A mãe também levanta a suspeita de que os jovens que estavam com Winy poderiam ter oferecido bebida alcoólica e antidepressivos à adolescente antes do desaparecimento. Essas informações, segundo ela, foram repassadas por pessoas envolvidas no caso e serão verificadas durante a investigação policial. Outro ponto que diverge da versão oficial é que Winy teria retirado os sapatos antes de entrar na água, deixando calçados e celular dentro da mochila. A família considera que este comportamento não corrobora a tese de suicídio.

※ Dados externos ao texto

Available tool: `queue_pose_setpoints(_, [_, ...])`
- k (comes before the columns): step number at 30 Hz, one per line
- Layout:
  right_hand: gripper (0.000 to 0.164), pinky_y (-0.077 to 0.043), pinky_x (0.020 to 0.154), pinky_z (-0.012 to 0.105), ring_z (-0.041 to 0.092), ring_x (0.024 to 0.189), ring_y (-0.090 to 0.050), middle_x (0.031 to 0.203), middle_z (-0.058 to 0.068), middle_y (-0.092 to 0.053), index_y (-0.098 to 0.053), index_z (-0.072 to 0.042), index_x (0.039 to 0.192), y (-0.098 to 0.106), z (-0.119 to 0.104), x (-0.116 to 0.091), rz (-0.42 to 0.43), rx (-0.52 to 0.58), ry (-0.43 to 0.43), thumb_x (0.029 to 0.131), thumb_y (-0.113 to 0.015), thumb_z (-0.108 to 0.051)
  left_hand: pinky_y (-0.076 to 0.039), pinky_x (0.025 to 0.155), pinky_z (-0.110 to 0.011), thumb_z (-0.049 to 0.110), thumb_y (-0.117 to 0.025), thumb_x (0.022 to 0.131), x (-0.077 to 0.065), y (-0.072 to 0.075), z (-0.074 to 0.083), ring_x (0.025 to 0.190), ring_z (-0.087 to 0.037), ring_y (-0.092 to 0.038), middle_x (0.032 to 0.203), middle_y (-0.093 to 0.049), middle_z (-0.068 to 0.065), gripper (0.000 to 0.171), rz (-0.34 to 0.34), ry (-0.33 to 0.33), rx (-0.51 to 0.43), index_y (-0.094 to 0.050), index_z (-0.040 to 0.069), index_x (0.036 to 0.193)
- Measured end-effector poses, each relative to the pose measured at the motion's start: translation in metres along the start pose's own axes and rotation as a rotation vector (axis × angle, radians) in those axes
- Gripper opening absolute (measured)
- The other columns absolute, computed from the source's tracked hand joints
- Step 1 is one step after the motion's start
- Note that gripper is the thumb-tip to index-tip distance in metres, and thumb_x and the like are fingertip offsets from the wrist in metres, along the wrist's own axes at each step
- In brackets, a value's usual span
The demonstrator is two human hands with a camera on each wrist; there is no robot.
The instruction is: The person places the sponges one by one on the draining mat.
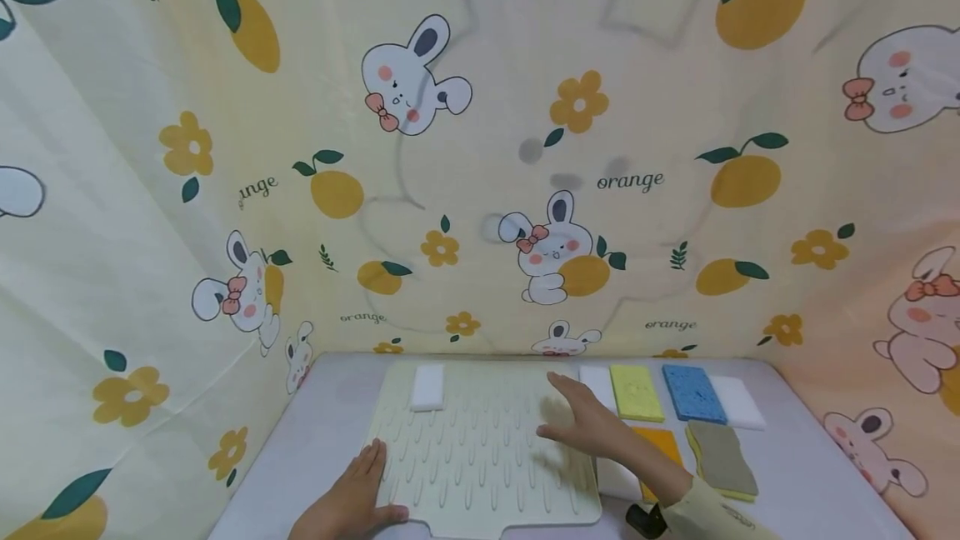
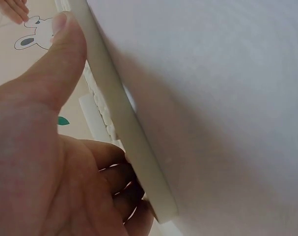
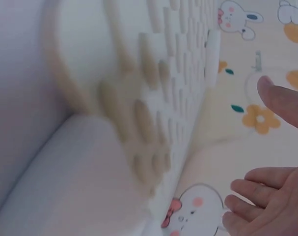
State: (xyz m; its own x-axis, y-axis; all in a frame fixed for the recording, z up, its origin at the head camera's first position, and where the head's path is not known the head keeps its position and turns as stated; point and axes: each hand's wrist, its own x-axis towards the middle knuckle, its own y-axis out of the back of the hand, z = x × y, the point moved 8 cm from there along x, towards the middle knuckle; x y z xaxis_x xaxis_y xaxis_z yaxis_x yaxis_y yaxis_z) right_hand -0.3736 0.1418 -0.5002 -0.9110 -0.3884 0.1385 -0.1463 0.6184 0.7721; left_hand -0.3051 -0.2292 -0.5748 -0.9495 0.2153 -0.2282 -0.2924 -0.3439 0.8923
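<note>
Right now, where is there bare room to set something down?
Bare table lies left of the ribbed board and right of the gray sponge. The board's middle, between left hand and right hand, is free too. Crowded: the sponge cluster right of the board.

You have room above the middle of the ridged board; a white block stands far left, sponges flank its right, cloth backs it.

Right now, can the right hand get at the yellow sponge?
Probably yes: the right hand holds nothing, and the yellow sponge lies close to its right, with nothing seen on top.
</note>
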Motion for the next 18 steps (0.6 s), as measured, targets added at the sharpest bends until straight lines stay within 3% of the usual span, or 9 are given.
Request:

A reportagem da RBATV teve acesso ao celular de Winy, recuperado e desbloqueado pela família. Uma conversa com um contato identificado como Jonas, datada desde as 11h, indica uma combinação para compra de bebida alcoólica e drogas. Em outro trecho, a adolescente expressa o desejo de “voltar viva para casa, de preferência”. A autenticidade e o contexto dessas mensagens ainda serão detalhados pelas autoridades.

O caso ganha contornos de complexidade com as informações conflitantes e a investigação em andamento, que busca desvendar as verdadeiras circunstâncias do desaparecimento de Winy Beatriz. A região amazônica, com seus desafios de mobilidade e comunicação, por vezes expõe situações que demandam atenção especial das forças de segurança e da sociedade civil, mas a natureza do ocorrido ainda está sob apuração rigorosa.